The Spinal Muscular Atrophy (SMA) Foundation has announced
the launch of a pilot study of Biomarkers for Spinal Muscular Atrophy
(BforSMA). The Foundation is a nonprofit organization dedicated to accelerating
the development of a treatment for SMA.
The goal of this study is to identify a potential biomarker
or panel of biomarkers that can be used as objective measures of SMA disease
severity. The identification of such biomarkers may help to assess drug
efficacy and shorten the duration of clinical trials.

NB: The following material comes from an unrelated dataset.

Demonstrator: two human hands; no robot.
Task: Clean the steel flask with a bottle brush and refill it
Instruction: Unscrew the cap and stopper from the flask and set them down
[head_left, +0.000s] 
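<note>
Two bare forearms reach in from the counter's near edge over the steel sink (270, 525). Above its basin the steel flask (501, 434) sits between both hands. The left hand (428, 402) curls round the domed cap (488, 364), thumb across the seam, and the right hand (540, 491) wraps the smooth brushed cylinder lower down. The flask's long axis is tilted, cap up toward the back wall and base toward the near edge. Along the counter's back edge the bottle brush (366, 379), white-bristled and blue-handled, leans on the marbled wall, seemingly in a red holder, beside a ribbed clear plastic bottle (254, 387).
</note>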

To ensure wide outreach and quick completion of the study,
18 clinical investigators have been recruited to participate in BforSMA. The
first patient is expected to enroll in October. The study aims to enroll 100
children with SMA, making this one of the largest research efforts in SMA
history. The Foundation has also recruited the New England Research Institutes
(NERI), BG Medicine and Expression Analysis as research partners in this
"The SMA Foundation is taking a bold initiative to
identify markers of disease severity in spinal muscular atrophy," noted Richard
Finkel, MD, a principal investigator for the trial at the Children's Hospital
of Philadelphia. "The team of SMA clinicians is eager to partner with
experienced industry pioneers, including BG Medicine and NERI, towards
realizing this goal. Having such biomarkers will greatly enhance the
development of new and novel therapies for this disabling disorder."
Cynthia Joyce, Executive Director for the SMA Foundation,
added, "This pilot project has the potential to be a landmark study for
therapeutics development - rapid completion will help make future clinical
trials more efficient and more informative.